暫くしてから、レイくんは私の髪に触れる。
今日は菜の花の髪飾りをつけていない。
体育祭だから外しただけ。いつもはつけている。
いつも髪飾りがある場所をさらりと梳いて、レイくんはやっと口を開いた。
「……いつ、出かける?」
「そーだなあ……じゃあ早速、明日か明後日?明後日は確か振り替え休みだよね?」
「ああ」
ああ、だって。
レイくんの口調がちょっと崩れたの、なんか新鮮。
いっつも優しいから。
「なあ、果音」
「なに?」
レイくんは口を噤む。
そのあと口を開いたかと思うと、躊躇ったように口を閉じる。
なんか気になることでもあったのかな。
首を傾げたままじっと待っていると、レイくんはやがてぼそっと呟く。
「……後藤と、付き合った?」
「へ?」
慎吾くん?
なんでそこでそれが?いや告白はされたけど。
っていうか、レイくんやっぱり慎吾くんの気持ちに気づいてたんだねえ。
私がやっぱりニブいのだ。
私は、ゆっくりと首を横に振る。
「付き合ってないよ。

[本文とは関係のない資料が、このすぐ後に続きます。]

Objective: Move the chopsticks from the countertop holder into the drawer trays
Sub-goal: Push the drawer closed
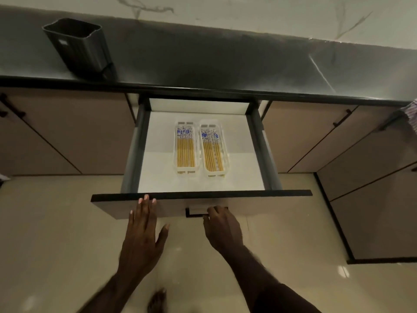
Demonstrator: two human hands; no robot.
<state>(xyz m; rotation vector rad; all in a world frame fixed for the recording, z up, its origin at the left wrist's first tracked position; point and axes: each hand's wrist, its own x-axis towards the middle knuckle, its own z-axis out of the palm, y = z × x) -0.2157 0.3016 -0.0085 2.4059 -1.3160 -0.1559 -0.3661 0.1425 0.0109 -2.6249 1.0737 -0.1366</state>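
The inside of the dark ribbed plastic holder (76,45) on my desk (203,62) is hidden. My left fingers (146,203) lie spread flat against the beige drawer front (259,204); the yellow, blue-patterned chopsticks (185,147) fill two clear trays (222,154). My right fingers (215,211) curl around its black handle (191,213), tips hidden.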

ちゃんと断った」
すると、今まで南極のように張り詰めていたレイくんの雰囲気がほわっと戻った。
表情も柔らかくなった気がする。
「そっか…………そっか」
「???」
それで、慎吾くんがどうかしたのか。
そう聞いてみるも、レイくんは答えてくれずに頭を撫でてくるのだった。